EXERCISE DIRECTIONS: Among the lines below, keep only those from the one containing "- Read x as" through the one containing "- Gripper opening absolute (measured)", and reproduce them exactly.

EXTRACTED DATA:
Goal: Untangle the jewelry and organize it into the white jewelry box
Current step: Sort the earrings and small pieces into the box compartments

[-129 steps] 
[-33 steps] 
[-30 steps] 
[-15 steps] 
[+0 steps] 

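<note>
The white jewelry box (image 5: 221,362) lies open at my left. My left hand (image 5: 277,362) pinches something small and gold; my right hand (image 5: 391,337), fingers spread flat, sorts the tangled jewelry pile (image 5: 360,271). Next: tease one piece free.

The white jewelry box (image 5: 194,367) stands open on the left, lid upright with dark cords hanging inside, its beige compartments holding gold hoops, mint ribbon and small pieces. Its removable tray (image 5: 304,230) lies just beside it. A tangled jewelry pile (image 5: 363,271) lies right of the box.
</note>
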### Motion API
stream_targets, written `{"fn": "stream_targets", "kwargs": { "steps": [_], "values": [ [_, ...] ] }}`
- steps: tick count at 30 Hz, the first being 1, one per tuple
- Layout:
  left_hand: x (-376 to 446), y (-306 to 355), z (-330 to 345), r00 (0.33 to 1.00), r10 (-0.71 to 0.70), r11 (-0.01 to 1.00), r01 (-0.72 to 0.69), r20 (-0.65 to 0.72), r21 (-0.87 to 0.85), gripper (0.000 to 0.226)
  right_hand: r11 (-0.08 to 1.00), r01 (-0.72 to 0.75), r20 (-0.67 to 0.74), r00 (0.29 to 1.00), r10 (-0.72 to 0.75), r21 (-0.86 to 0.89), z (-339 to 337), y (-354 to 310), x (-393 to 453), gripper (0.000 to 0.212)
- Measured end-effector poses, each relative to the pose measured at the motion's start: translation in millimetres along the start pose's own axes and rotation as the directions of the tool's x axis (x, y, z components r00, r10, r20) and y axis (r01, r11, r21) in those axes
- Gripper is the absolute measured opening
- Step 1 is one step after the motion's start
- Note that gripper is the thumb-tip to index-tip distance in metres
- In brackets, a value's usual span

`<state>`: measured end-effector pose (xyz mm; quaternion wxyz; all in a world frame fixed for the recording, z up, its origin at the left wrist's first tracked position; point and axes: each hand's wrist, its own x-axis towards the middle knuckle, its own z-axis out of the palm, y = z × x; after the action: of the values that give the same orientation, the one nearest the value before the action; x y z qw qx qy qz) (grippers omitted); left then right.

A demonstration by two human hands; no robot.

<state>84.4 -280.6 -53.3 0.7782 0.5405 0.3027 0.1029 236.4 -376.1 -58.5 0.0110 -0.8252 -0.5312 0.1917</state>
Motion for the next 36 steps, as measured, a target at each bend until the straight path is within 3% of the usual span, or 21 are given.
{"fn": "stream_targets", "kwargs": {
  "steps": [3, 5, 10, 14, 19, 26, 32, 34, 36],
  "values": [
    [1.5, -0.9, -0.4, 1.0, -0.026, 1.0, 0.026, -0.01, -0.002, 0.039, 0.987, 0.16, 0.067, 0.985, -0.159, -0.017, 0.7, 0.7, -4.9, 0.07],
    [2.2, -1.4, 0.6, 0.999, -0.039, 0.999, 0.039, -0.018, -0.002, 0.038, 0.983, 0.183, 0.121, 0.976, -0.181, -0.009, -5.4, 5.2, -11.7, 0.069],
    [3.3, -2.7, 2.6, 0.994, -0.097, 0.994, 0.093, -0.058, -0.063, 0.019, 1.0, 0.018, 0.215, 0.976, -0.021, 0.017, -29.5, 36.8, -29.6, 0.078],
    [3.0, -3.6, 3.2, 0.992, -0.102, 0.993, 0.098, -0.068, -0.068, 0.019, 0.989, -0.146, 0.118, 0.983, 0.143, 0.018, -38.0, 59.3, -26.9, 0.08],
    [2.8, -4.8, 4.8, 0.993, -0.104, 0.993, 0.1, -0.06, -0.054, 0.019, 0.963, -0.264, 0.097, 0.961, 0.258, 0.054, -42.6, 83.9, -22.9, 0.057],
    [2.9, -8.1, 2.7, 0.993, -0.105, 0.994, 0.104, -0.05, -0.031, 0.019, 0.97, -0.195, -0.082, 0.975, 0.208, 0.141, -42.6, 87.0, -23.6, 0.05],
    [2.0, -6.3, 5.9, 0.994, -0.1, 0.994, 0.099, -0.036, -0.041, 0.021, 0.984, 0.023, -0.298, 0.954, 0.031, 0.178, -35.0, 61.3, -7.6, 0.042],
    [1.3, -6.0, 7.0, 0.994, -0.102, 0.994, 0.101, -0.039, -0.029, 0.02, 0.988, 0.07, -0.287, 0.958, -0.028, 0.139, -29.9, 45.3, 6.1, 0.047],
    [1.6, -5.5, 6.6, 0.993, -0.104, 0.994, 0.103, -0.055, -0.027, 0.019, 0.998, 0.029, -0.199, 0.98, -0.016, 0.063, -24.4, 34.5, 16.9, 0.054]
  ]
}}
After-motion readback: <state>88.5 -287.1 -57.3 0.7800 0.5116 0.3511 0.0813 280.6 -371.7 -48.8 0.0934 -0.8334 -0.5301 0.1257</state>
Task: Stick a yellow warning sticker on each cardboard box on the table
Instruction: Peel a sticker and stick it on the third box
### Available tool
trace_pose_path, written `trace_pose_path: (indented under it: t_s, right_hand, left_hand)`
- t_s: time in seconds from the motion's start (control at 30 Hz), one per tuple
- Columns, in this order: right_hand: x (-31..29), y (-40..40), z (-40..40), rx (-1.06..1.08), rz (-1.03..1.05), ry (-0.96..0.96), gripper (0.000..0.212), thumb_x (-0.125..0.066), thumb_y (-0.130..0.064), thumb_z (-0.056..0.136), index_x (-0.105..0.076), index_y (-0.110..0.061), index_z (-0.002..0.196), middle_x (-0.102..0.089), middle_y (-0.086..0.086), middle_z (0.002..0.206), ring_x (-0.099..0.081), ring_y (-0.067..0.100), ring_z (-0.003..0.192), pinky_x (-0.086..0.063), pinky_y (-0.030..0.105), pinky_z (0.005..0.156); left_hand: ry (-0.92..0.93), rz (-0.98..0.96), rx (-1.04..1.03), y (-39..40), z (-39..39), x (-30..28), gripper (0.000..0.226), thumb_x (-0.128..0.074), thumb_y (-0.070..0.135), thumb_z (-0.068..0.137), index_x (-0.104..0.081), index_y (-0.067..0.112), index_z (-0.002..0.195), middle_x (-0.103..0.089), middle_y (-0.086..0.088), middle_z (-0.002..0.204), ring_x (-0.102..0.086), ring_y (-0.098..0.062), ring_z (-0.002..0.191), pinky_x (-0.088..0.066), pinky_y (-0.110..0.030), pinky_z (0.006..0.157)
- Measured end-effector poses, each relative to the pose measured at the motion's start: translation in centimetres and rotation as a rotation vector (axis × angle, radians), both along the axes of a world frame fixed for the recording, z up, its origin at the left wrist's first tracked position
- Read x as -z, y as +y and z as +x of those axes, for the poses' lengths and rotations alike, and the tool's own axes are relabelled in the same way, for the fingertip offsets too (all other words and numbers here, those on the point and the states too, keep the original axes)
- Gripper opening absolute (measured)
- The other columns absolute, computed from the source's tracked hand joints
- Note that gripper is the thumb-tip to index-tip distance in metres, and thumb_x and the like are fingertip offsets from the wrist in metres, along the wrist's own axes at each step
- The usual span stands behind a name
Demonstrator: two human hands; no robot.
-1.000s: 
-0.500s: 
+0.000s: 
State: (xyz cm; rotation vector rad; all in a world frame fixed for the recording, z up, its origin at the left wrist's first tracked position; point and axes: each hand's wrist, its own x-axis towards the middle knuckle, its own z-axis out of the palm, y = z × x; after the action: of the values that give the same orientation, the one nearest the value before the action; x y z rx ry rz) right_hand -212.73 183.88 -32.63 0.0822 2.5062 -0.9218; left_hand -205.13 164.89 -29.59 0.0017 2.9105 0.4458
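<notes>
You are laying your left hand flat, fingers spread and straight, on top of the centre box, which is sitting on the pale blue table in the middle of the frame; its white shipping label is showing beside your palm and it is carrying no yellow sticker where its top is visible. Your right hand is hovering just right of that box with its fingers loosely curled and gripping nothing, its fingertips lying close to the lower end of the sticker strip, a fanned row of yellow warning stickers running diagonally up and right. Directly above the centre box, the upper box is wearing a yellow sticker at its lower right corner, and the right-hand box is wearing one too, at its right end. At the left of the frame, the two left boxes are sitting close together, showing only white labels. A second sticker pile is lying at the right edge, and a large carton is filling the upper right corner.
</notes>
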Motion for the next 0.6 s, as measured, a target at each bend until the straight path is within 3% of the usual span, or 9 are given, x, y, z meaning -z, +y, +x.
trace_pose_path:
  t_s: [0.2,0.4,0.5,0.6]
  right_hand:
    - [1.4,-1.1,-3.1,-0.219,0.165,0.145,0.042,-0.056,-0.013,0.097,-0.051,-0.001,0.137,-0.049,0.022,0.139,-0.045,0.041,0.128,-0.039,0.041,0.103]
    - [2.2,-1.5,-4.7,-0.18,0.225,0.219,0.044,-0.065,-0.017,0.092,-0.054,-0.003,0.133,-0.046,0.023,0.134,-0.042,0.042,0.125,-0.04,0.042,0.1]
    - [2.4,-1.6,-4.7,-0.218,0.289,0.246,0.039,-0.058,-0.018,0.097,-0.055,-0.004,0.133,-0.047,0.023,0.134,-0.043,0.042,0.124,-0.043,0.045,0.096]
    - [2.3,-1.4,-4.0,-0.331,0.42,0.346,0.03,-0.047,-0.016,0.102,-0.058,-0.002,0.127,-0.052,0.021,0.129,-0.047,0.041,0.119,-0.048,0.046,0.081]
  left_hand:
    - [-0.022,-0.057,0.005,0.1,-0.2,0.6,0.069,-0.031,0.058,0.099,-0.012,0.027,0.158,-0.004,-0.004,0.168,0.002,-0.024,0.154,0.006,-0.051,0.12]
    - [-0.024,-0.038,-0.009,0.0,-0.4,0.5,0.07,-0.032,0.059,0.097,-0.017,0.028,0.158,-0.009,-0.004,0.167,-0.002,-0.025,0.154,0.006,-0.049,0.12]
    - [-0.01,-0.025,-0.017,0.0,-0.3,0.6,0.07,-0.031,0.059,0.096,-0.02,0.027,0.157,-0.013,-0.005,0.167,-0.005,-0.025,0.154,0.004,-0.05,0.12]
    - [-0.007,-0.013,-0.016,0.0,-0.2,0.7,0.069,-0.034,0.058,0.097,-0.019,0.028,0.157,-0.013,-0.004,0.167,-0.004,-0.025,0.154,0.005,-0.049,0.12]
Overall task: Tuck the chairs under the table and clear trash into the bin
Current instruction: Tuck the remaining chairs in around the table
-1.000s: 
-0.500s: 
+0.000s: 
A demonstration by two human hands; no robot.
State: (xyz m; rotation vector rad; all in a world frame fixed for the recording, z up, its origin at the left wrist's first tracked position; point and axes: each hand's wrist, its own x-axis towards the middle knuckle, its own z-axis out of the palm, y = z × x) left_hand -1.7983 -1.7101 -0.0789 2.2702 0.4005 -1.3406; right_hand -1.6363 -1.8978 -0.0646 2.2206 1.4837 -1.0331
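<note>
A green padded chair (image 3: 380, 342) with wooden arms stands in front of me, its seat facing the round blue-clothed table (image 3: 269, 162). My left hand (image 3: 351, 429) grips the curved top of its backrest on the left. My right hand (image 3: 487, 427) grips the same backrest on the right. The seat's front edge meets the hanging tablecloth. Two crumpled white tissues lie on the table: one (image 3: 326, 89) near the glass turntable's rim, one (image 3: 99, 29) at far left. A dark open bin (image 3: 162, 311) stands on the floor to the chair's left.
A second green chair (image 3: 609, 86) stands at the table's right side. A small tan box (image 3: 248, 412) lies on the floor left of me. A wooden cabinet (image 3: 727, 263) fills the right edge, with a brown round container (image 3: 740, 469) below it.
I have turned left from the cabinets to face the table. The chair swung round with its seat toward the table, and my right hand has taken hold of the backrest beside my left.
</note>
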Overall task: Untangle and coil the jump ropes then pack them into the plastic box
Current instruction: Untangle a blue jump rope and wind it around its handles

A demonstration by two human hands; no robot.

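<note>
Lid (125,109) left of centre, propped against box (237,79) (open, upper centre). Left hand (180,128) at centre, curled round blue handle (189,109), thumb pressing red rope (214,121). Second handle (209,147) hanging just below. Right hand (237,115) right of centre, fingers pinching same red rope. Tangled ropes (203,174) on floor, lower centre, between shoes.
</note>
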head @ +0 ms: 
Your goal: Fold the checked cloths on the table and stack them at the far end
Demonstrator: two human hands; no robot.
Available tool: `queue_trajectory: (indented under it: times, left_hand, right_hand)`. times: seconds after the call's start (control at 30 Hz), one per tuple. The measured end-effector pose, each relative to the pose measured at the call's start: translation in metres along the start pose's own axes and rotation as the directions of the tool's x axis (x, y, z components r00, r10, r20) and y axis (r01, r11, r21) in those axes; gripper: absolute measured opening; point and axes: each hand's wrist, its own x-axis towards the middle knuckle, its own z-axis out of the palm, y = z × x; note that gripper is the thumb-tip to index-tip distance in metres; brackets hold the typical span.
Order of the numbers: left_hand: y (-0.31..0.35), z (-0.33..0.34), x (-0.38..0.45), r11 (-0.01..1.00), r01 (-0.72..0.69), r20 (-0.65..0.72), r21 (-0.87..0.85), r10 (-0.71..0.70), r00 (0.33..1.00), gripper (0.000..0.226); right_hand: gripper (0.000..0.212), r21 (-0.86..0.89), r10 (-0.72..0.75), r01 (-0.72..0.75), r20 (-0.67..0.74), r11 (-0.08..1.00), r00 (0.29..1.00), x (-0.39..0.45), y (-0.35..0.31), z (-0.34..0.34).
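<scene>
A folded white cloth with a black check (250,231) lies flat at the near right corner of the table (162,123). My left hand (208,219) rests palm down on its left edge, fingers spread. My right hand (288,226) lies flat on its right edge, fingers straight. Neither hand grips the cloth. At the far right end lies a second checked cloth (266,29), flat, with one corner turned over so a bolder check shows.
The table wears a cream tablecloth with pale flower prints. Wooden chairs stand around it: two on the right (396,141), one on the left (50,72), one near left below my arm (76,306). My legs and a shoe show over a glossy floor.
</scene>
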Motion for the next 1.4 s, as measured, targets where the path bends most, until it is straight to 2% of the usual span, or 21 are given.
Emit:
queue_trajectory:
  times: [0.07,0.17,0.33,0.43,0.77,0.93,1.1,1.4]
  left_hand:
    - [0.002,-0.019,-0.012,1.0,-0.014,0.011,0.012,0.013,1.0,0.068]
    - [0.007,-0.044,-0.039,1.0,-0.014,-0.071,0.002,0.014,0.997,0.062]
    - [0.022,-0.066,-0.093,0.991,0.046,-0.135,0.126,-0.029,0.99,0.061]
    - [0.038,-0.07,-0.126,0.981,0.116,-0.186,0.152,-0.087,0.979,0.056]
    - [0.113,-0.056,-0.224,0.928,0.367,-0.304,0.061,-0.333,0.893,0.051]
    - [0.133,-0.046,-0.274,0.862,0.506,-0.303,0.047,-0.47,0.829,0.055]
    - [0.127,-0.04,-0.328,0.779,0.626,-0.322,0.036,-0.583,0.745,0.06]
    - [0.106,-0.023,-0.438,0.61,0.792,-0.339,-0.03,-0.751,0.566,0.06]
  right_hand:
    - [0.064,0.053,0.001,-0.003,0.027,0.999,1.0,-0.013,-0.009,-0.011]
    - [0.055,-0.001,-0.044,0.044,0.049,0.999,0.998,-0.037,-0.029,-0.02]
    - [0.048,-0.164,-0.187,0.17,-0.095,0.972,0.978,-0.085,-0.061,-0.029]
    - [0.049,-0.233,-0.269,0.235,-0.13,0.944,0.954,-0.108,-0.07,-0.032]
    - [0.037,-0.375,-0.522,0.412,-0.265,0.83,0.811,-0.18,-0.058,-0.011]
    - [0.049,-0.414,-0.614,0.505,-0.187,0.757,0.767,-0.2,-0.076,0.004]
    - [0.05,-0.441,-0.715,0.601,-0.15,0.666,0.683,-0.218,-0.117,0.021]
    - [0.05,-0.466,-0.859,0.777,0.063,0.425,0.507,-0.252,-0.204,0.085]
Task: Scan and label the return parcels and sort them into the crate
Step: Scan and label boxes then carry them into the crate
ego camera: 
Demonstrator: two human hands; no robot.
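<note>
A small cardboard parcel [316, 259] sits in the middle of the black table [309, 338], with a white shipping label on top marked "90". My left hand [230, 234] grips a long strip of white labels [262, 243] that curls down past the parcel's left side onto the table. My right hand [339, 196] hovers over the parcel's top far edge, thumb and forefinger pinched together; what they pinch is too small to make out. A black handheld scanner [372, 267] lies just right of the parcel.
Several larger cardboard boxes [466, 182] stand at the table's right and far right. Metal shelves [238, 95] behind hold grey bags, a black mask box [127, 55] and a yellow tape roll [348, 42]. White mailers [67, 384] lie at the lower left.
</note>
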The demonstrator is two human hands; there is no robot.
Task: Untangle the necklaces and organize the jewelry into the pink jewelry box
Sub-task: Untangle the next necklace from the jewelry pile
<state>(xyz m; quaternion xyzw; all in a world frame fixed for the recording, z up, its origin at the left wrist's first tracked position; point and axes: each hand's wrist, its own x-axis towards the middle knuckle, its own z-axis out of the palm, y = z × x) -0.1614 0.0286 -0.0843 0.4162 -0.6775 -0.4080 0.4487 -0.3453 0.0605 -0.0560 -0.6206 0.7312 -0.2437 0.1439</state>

WRITTEN RESPONSE:
- Read x as -z, y as +y and z as +x of those axes, for the poses' lengths and rotations alike, and the tool's own axes are relabelled in the same way, for the fingertip offsets too (all other words and numbers here, those on the point and the states too, keep the original axes)
- Gripper opening absolute (measured)

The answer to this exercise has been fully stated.